Was fixed on the outer periphery of the piezoelectric vibrators 11,61,
As shown in the figure, the support 13 may be fixed to the inner periphery of the piezoelectric vibrator 71, or as shown by the phantom line in FIG. 5, the support 72 may be brought into contact with the lower surface of the cylindrical piezoelectric vibrator 71. May be fixed. The support does not have to be formed in a cylindrical shape along the outer circumference of the cylindrical piezoelectric vibrator, and a plurality of simple rod-shaped support members may be used to fix the cylindrical piezoelectric vibrator to the cylindrical piezoelectric vibrator.

[Advantages of the Invention] In the present invention, when the wavelength of the vibration in the lengthwise direction of the support generated on the support based on the vibration of the piezoelectric vibrator is λ,
Since the support is fixed to the fixed object at the end of the support that is λ (2n + 1) / away from the piezoelectric vibrator, that is, the support is at the node point of the vibration that is passively induced in the support.

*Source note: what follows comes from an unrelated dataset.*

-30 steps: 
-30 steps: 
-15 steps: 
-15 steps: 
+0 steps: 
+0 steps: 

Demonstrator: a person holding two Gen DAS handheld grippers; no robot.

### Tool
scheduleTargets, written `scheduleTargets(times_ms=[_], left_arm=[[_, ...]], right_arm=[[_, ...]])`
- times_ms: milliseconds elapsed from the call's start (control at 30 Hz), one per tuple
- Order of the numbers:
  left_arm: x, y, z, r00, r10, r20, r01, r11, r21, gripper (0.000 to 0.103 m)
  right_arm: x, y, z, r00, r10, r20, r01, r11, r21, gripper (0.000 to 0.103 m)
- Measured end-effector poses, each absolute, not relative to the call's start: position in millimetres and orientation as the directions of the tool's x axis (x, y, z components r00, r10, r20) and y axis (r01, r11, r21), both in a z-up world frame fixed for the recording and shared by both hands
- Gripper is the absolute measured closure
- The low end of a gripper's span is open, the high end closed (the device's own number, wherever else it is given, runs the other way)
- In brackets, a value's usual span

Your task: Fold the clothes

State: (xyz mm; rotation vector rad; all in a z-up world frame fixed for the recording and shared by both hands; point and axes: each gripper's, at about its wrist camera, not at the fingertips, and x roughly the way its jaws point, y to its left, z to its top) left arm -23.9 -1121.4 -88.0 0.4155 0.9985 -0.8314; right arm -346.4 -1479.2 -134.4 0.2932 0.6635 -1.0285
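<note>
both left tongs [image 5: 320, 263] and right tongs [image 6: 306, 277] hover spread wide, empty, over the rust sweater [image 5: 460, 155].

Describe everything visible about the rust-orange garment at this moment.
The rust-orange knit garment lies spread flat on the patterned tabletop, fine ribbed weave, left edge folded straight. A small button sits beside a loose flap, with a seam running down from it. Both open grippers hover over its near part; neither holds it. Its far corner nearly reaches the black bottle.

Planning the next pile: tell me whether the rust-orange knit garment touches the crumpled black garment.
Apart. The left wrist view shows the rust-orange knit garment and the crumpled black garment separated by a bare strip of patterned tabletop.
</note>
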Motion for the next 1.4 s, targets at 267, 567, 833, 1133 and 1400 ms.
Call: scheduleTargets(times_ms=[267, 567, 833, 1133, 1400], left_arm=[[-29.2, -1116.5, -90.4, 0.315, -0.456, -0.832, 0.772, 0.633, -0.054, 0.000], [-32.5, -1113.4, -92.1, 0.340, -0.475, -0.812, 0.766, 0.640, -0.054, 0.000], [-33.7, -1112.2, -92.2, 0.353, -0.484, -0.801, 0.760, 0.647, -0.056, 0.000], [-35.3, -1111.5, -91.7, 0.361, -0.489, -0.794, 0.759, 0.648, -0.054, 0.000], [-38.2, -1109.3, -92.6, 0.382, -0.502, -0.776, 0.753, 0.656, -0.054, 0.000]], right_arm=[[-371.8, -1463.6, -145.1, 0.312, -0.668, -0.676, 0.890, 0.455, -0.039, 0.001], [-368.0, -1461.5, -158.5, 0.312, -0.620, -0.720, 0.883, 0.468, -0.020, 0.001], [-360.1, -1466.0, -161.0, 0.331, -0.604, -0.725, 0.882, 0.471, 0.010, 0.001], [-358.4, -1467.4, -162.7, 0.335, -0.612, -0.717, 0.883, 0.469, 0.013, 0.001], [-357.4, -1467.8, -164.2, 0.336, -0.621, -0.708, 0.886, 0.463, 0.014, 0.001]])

Being supported, vibrations induced in the support are largely unrestrained. Therefore, it can be seen that the in-plane bending vibration or the respiratory vibration of the piezoelectric vibrator fixed to the support body is hardly damped. Therefore, according to the support structure of the present invention, it becomes possible to support the piezoelectric vibrator without restraining the vibration of the cylindrical piezoelectric vibrator.
Therefore, for example, when configuring a piezoelectric motor,
It is possible to realize a highly efficient motor using the high energy density of the cylindrical piezoelectric vibrator. Moreover, since the end portion of the support can be used for fixing the support to the fixing target, the structure for fixing can be simplified.

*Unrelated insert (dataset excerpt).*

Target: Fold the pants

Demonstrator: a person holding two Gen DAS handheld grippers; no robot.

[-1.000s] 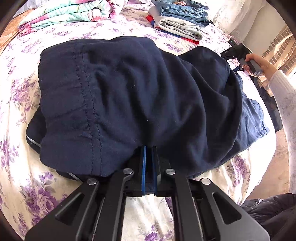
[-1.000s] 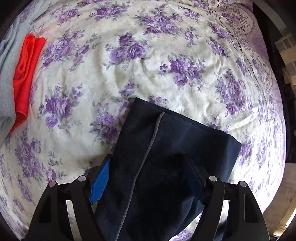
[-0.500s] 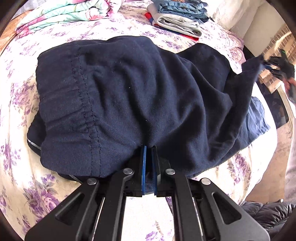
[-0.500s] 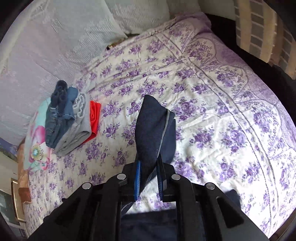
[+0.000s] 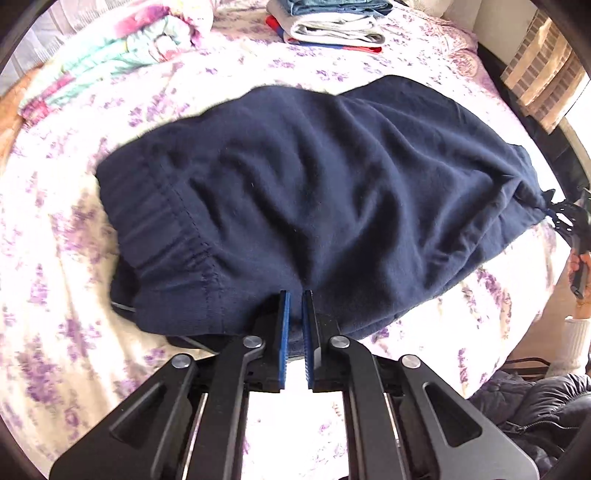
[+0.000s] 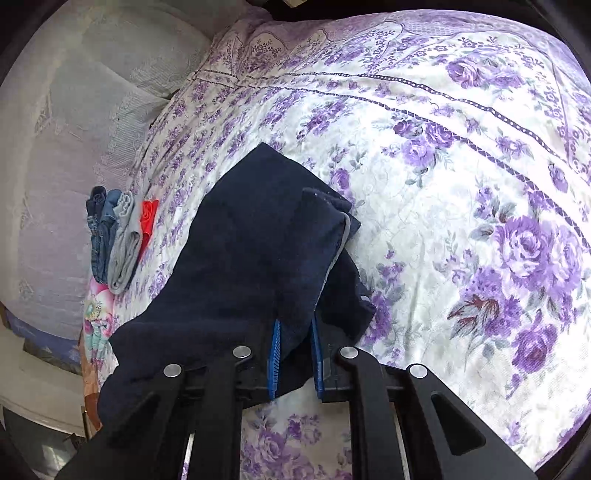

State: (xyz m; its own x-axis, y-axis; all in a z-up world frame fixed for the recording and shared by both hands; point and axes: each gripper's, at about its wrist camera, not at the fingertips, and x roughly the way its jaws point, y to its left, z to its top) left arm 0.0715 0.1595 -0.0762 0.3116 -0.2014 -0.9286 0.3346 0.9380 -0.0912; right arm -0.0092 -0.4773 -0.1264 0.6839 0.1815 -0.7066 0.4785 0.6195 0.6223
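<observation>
Dark navy pants (image 5: pixel 314 192) lie bunched on the floral bedspread, waistband at the left. My left gripper (image 5: pixel 295 295) sits at the near edge of the pants; its blue pads stand slightly apart and the cloth edge is just beyond the tips, not clearly pinched. My right gripper (image 6: pixel 294 326) is shut on a pant-leg end (image 6: pixel 258 251) and holds it above the bed. In the left wrist view the right gripper (image 5: pixel 570 218) shows at the far right, pulling the leg taut.
A stack of folded clothes (image 5: pixel 332 22) lies at the back of the bed, also in the right wrist view (image 6: pixel 118 236). A folded pastel blanket (image 5: pixel 110 55) is at the back left. The floral bedspread (image 6: pixel 461 184) stretches right. A dark jacket (image 5: pixel 535 406) lies off the bed.
My right gripper has pulled the pant leg out and to the right, stretching the pants flatter. My left gripper's pads have parted slightly and drawn back from the cloth.
</observation>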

[Brief description of drawings]

FIG. 1 is a perspective view for explaining an embodiment of the present invention, FIG. 2 is a partial sectional view of the embodiment shown in FIG. 1, and FIG.
It is a schematic diagram for demonstrating the vibration of the support body in a figure Example. FIG. 4 is a perspective view showing a second embodiment of the present invention. FIG. 5 is a sectional view showing a modified example of the fixing method of the support. 6 to 9 are perspective views showing examples of cylindrical piezoelectric vibrators. FIG. 10 is a diagram for explaining the natural resonance mode of the cylindrical piezoelectric vibrator. In the figure, 11 is a cylindrical piezoelectric vibrator, and 12 is a support.

Claims (1)

[Claims] 1. A cylindrical piezoelectric vibrator utilizing respiratory vibration or in-plane bending vibration, and a support member having one end fixed to the piezoelectric vibrator so as to extend in the axial direction of the cylindrical piezoelectric vibrator. And λ (2n + 1) / 4 away from the piezoelectric vibrator of the support, where λ is the wavelength of the vibration in the length direction of the support generated on the support based on the vibration of the piezoelectric vibrator. A support structure for a cylindrical piezoelectric vibrator, wherein the other end of the support is located at a position, and the other end is fixed and supported by an object to be fixed.